Publié le par francoise Olivier-Coupeau

Les propositions des salariés de l'usine Bosch de Beauvais (240 emplois) n'ont pas suffi. Le sacrifice de douze jours de RTT et un gel des salaires de deux ans n'ont pas convaincu la direction ce site spécialisé dans les systèmes de freinage automobiles  qui maintient donc son intention de fermer.

 


Obsolète.
«Nous avons étudié les propositions du comité d’entreprise, mais malheureusement, nous n’avons pas le volume de produits permettant d’augmenter l’activité, confiait hier la direction de Bosch-France à Libération. Même à moindre coûts, la question reste la même : pour fabriquer quoi ?» Le système de freinage développé à Beauvais serait obsolète et l’entreprise préfère concentrer sa production sur Angers, dans le Maine-et-Loire, et sur Moulins, dans l’Allier.  

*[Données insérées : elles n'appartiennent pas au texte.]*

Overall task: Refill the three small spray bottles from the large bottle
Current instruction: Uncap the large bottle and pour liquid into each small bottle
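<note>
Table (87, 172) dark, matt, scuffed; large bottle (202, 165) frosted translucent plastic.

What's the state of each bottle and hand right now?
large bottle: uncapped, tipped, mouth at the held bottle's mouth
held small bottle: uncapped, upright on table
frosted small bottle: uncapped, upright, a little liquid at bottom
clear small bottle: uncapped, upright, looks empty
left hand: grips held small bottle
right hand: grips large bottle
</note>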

Les syndicats ne s’avouent pourtant pas vaincus. Un élu CFDT, parti rencontrer la direction du groupe en Allemagne, devrait lui proposer de transférer une partie de la production de certains sites jugés excédentaires vers Beauvais. Mais là encore, «ce serait déshabiller Paul pour habiller Jacques», explique la direction, qui promet «une solution de reclassement pour chacun des 240 salariés». Même en rognant sur leurs temps de travail, les salariés semblent donc condamnés.

Précédent.
Bosch, pourtant, avait connu un précédent. En 2004, les 800 salariés du site de Vénissieux, dans le Rhône, avaient renoncé à six jours de RTT pour sauver leur emploi. La question aujourd’hui semble différente. Les salariés de Beauvais le prouvent : le problème est loin d’être uniquement celui du coût du travail.